Те переглядывались и безмолвствовали. Тут выступил вперед и заговорил Морозов:
— Дозвольте, бояре, за всех за вас слово молвить. Буде у боярина Ильи Юрьевича имеются на неправильные якобы действия кого-либо из нас явные улики, то не возбраняется ему предъявить оные установленным на то в законах порядком. В рассуждение же того, что обиду купно всем нам причинил он в пьянственном виде, в коем, судя по опозданию его на смотр и по слышанным сейчас от него неподобным речам, и ныне еще обретается, — не благоугодно ли будет думе подтвердить свое давешнее решение, дать ему смыть в искупительной купели все свои перед нами прежние и предбудущие прегрешения?
Предложение бывшего дядьки царского в такой юмористической окраске понравилось, по-видимому, если и не всем, то большинству членов боярской думы.
— В купель его, в купель! — загудели кругом одобрительные голоса.
— Слышишь, боярин? — обернулся царь к коленопреклоненному перед ним боярину. — Требуют того твои же товарищи по думе.
Илья Юрьевич одним движением приподнялся с земли, приосанился и обвел этих своих товарищей пылающим взором смертельной ненависти и презрения.
— Стыдно мне за вас, бояре, — вырвалось у него из задыхающейся груди, — зазорно заседать с вами в единой думе! Лучше уж опала!..
— Будет, боярин! Неладны твои речи, — властно заговорил тут государь, и лазурные глаза его, потемнев, заискрились зловещим огнем. — Ты гнушаешься моей боярской думой и сам желаешь опалы? Изволь! С сего часа ты — опальный и до веку можешь пребывать в своей родовой вотчине.
Разгоряченное лицо опального покрылось мертвенной бледностью: кровь отлила у него к сердцу, и он невольно схватился рукой за грудь. Но враги не должны были считать его окончательно сраженным; он отдал государю уставный поклон и с видом собственной правоты повернулся, чтобы удалиться.

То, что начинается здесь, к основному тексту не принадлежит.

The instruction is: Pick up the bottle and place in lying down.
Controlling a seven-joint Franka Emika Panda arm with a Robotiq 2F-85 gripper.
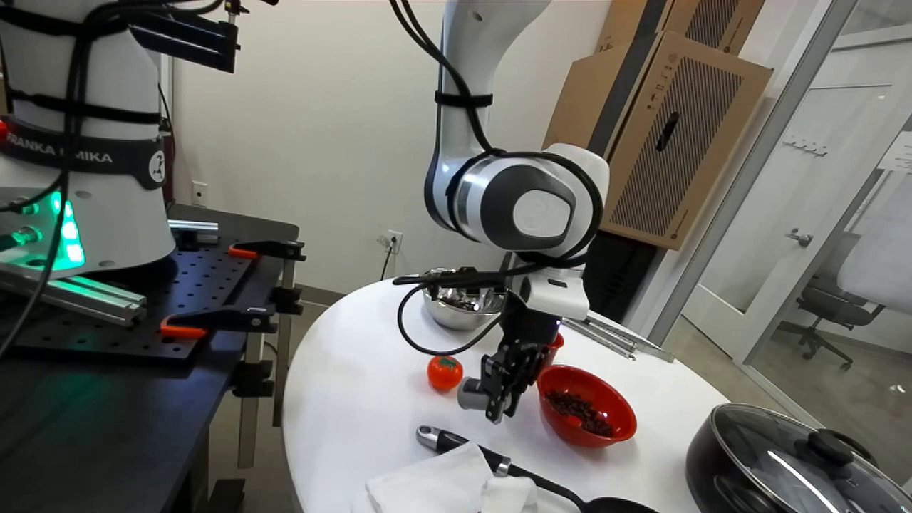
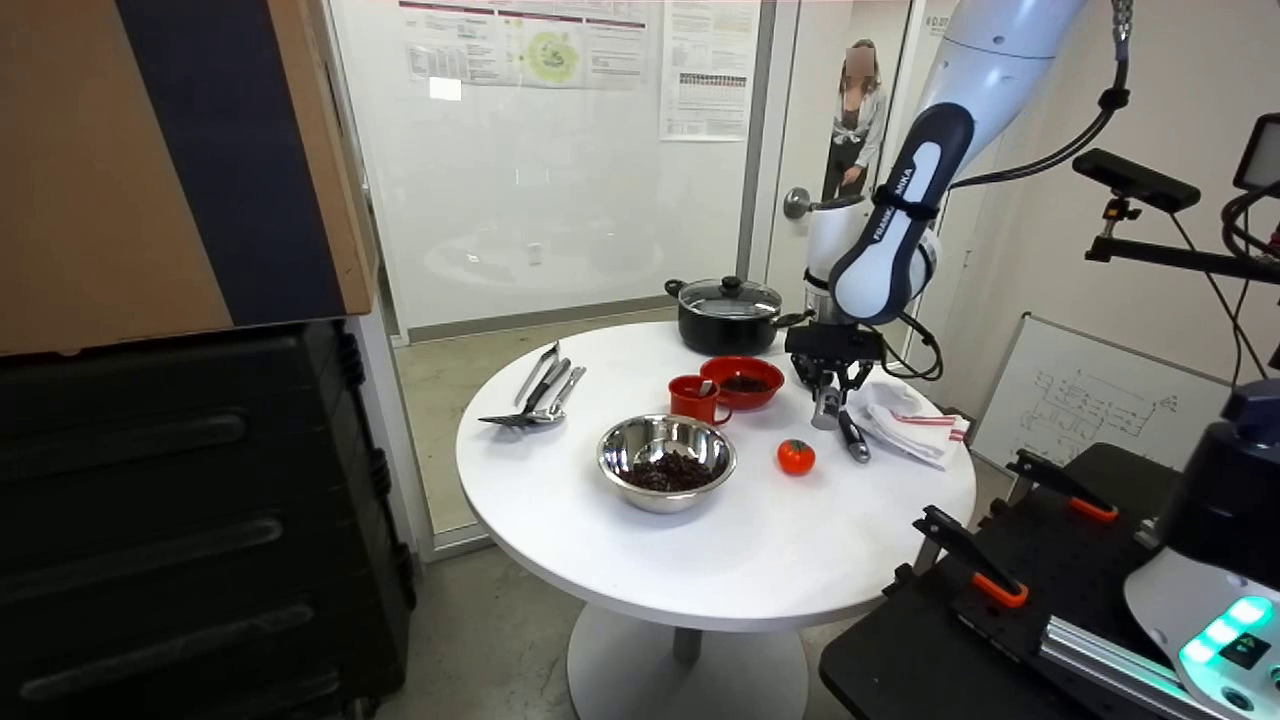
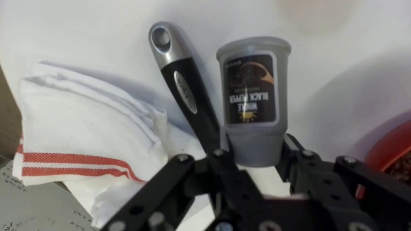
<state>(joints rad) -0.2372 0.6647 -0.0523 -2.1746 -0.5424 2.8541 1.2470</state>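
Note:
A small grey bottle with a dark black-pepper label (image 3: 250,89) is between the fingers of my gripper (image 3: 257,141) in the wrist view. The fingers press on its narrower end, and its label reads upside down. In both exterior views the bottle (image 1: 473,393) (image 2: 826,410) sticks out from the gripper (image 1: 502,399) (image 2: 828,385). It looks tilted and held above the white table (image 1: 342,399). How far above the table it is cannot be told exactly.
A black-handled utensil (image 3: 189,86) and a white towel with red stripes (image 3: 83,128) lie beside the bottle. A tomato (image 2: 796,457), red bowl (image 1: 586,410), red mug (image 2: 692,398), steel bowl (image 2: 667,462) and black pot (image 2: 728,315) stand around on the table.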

— Постой, боярин! — неожиданно прозвучал тут голос Морозова. — Всемилостивейший государь наш по безмерной своей благости внял твоей просьбе — уволил тебя из боярской думы, дабы ты опальным доживал век в своей вотчине. А тебе и горя мало: в Москве ты ведь все равно ни с кем не водился, а дома, в вотчине, у тебя полная чаша и родная семья. Первую жену бездетную ты в гроб вогнал, да нашел себе потом другую и помоложе, и попригожей, дал тебе с нею Бог и милых деток — чего ж тебе боле? Живи в свое удовольствие, катайся как сыр в масле. Так и опала тебе не в опалу…

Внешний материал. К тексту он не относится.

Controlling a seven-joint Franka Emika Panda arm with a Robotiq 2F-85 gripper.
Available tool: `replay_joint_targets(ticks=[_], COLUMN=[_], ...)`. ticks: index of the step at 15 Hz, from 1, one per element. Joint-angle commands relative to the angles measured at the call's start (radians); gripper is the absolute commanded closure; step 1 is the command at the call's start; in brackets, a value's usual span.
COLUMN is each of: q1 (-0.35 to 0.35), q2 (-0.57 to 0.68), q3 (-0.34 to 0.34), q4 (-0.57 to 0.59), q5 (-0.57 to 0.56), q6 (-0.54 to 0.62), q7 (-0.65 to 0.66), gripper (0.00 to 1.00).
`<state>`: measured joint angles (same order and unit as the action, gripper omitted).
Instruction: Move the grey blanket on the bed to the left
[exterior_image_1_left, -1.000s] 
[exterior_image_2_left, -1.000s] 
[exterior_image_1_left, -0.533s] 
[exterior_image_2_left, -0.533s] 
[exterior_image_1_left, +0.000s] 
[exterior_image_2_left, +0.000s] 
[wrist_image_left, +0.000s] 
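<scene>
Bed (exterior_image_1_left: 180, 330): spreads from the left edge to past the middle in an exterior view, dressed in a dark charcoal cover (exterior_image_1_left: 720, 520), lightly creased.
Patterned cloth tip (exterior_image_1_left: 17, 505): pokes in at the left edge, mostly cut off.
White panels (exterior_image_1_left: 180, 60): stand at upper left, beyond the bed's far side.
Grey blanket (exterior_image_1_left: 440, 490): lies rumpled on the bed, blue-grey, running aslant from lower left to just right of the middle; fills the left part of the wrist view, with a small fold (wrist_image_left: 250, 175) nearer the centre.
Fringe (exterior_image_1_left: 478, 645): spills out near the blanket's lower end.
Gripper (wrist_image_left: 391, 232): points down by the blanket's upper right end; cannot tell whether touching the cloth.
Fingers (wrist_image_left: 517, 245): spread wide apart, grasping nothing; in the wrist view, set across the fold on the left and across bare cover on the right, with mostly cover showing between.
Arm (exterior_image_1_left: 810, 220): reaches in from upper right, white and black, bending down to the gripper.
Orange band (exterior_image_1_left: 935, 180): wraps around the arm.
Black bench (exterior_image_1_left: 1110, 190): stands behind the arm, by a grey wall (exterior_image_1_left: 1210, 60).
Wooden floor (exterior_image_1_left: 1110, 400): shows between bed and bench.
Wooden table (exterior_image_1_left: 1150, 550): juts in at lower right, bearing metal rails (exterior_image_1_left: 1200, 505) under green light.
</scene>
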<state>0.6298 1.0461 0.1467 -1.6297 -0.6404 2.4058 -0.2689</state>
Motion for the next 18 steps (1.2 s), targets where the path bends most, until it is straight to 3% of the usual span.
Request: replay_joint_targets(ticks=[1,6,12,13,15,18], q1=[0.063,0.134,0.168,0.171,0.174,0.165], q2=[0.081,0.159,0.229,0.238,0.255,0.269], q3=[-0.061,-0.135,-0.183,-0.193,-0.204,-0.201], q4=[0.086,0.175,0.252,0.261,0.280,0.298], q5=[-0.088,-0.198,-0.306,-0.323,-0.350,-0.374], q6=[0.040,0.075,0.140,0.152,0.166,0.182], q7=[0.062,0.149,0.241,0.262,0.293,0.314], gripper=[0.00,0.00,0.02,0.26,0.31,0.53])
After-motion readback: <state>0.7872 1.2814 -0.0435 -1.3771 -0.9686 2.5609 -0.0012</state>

— Ты куда, Борис Иваныч, речь свою клонишь? — спросил царь, насупив брови. — Аль против опалы?
— Дерзнул ли бы я, государь? Решение твое об опале свято и перерешению, вестимо, уже не подлежит. Но отменено ли сим и решение бояр — омыть его в иордани от зазорной оплошки противу придворного обихода, от коей только что омылись стольники, запоздавшие на смотр?
— Отменить боярское решение во власти самих же бояр.
— Слышите, бояре? Так что же: купать его все же иль нет? Я полагал бы — купать.
— Купать! Купать! — подхватил уже единодушно целый хор голосов. — Но в купели его милости будет, пожалуй, тесно, да и невместно после простых стольников. Так не в пруд ли его?